Brain health. Flavonoids might protect your brain by lowering inflammation and protecting your vascular (blood vessel) system. Studies show a type of flavonoids found in cocoa could improve brain function, memory, and blood flow.

Cancer prevention. A long-term review of several studies found that a diet rich in flavonoids leads to a reduced risk of breast, prostate, and colorectal cancers. The studies suggest that different flavonoids help protect against specific types of cancer. For example, anthocyanidins decrease lung cancer risk, while flavonols reduce the risk of prostate cancer. That's why it’s best to consume a variety of plant foods.

Managing chronic pain and inflammation. Another review study looked at flavonoids' anti-inflammatory and pain-relieving properties. Flavonoids were found to reduce cells' response to pain. Researchers propose that flavonoids could someday be used to manage chronic pain and treat inflammatory diseases.

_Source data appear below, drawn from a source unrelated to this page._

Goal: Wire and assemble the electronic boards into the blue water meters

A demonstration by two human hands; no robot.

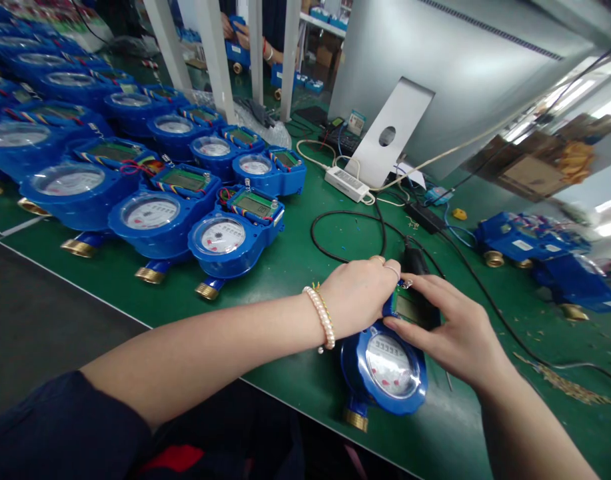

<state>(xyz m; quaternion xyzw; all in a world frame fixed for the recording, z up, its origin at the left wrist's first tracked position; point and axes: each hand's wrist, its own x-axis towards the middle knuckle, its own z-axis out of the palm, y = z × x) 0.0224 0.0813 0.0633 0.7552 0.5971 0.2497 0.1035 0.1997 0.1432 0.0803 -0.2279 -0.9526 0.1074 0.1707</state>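
Note:
A blue water meter point(385, 370) with a round dial and a brass fitting lies on the green table point(295, 267) near its front edge. My left hand point(360, 290), with a pearl bracelet on the wrist, is curled over the meter's upper left side. My right hand point(450, 327) grips the meter's display end from the right, thumb along the top of the dial. A black device point(415, 261) with a cable sits just behind my fingers.
Several rows of blue water meters point(150, 217) fill the table's left side. More meters point(530, 243) lie at the right. A monitor's back and stand point(390, 133), a white power strip point(346, 184) and black cables point(335, 220) are behind. Another person's hands point(245, 40) work far back.

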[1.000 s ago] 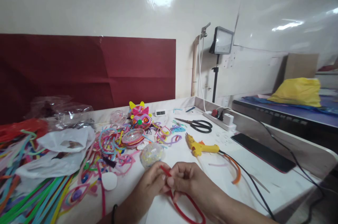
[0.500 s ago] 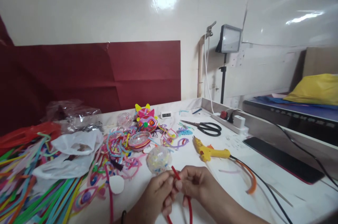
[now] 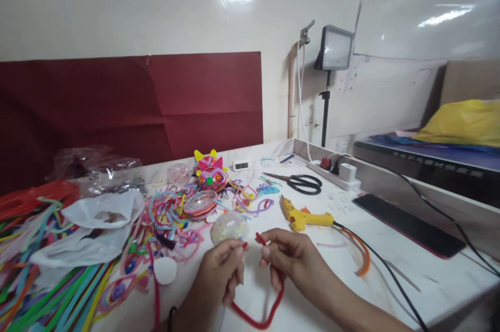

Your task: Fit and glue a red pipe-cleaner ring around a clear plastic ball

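A red pipe cleaner (image 3: pixel 269 318) hangs in a U-shaped loop between my two hands above the white table. My left hand (image 3: pixel 222 269) pinches one end, whose red tip pokes out past the thumb and forefinger. The other end is pinched by my right hand (image 3: pixel 291 256), with a short bit sticking up over the fingers. The two tips are a small gap apart. Just beyond my hands sits a clear round plastic ball (image 3: pixel 229 227) with coloured bits inside. A white oval piece (image 3: pixel 165 270) lies left of my left hand.
A yellow glue gun (image 3: pixel 307 216), black-handled scissors (image 3: pixel 304 184) and a dark phone (image 3: pixel 408 225) lie to the right. A power strip (image 3: pixel 336 174) stands at the table's raised edge. Leftward are pipe cleaners (image 3: pixel 74 295), a white plastic bag (image 3: pixel 105 212) and a colourful craft figure (image 3: pixel 211 173).
My hands have moved apart from their near-touching pinch. The red pipe cleaner's two ends are separated, and its loop shows more widely below. The camera view has shifted slightly.
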The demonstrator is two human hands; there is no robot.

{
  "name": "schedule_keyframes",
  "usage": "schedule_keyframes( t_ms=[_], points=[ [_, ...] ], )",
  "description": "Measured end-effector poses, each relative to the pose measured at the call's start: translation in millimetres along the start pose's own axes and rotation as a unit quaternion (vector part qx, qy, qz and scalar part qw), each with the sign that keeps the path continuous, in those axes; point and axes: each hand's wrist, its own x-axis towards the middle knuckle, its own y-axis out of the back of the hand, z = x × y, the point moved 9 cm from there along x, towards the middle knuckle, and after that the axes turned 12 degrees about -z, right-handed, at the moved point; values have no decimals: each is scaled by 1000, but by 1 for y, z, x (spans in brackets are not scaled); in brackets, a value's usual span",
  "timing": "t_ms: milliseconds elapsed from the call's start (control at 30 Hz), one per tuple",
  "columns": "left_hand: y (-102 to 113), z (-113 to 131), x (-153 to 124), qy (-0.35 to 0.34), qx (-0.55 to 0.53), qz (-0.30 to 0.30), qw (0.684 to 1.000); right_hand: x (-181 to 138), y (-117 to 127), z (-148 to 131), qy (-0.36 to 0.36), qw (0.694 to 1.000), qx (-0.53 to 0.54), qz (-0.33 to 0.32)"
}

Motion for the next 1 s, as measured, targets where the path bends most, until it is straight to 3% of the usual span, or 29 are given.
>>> schedule_keyframes(
  t_ms=[333, 600, 1000],
  points=[
    [-3, 3, -3, -26, 28, -18, 999, -6, 0, -16, 39, 974, -222, 3],
    [1, 3, -4, -13, 36, 9, 999, 0, 0, 2, 8, 991, -137, 1],
    [-2, 9, -10, -11, 13, 14, 1000, 1, -6, 1, 5, 992, -129, -5]
  ],
)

Treating viral infections. Flavonoids have known antibacterial and antiviral effects. Many lab studies show that certain flavonoids can help keep the H1N1 flu, HIV, SARS, and RSV viruses from reproducing themselves. But we need more research to figure out how flavonoids might work in the body against viruses.

You can buy many flavonoid supplements. But, as with most nutrients, it’s probably best to get them from food. These 10 foods are some of the best sources of dietary flavonoids:

  1. Berries
    All berries contain flavonoids, but some varieties are more potent than others. Blackberries are particularly powerful and include all six types of flavonoids. Blueberries, cherries, and raspberries also contain all flavonoids. Strawberries have moderate amounts of anthocyanidins.
  2. Red cabbage
    Another great source of anthocyanidins is red cabbage. Anthocyanidins have been studied for their protective effects against cancer, cardiovascular disease, diabetes, and age-related thinking disorders.
  3. Onions
    Onions are the basis of many different cuisines, and it’s no wonder why. This humble vegetable is a powerhouse of nutrients and adds flavor to any dish. Onions are a great source of flavonols, which can reduce the risk of prostate cancer.
  4. Kale
    This leafy green is another great source of flavonols. Kale leaves make an excellent base for salads. You can also add them to soups and stews to boost their nutritional value. If you don’t care for the taste, add kale to smoothies and protein shakes.
  5. Parsley
    Parsley provides more flavonols in the American diet than any other food. It contains over 130 milligrams of flavonols per gram. Add it to soups and sauces, or sprinkle over dishes before serving.
  6. Tea
    One of the easiest ways to add flavonoids to your diet is to drink tea. Green, oolong, and black teas all contain high levels of flavanols, which have been studied for their benefits to heart and brain health.
  7. Red wine
    Another good source of flavanols is red wine. Red wine in moderation has many health benefits and may help lower your risk for cardiovascular disease.
  8. Dark chocolate
    Chocolate and cocoa are both high in flavanols. Cocoa, in particular, has been studied for its brain-boosting properties and its protective effect on the cardiovascular system.
  9. Citrus fruits
    Citrus fruits such as oranges, grapefruit, tangerines, lemons, and limes contain flavanones. Juicing these fruits gives you a more concentrated source of these healthy plant compounds. Try squeezing fresh lemon or lime juice into ice water to add nutritional value.
  10. Soybeans
    Soybeans come in many forms and are a top source of isoflavones. Edamame, tofu, and tempeh can boost the isoflavones in your diet. Isoflavones are thought to help protect against reproductive cancers such as breast, ovarian, prostate, and testicular cancers.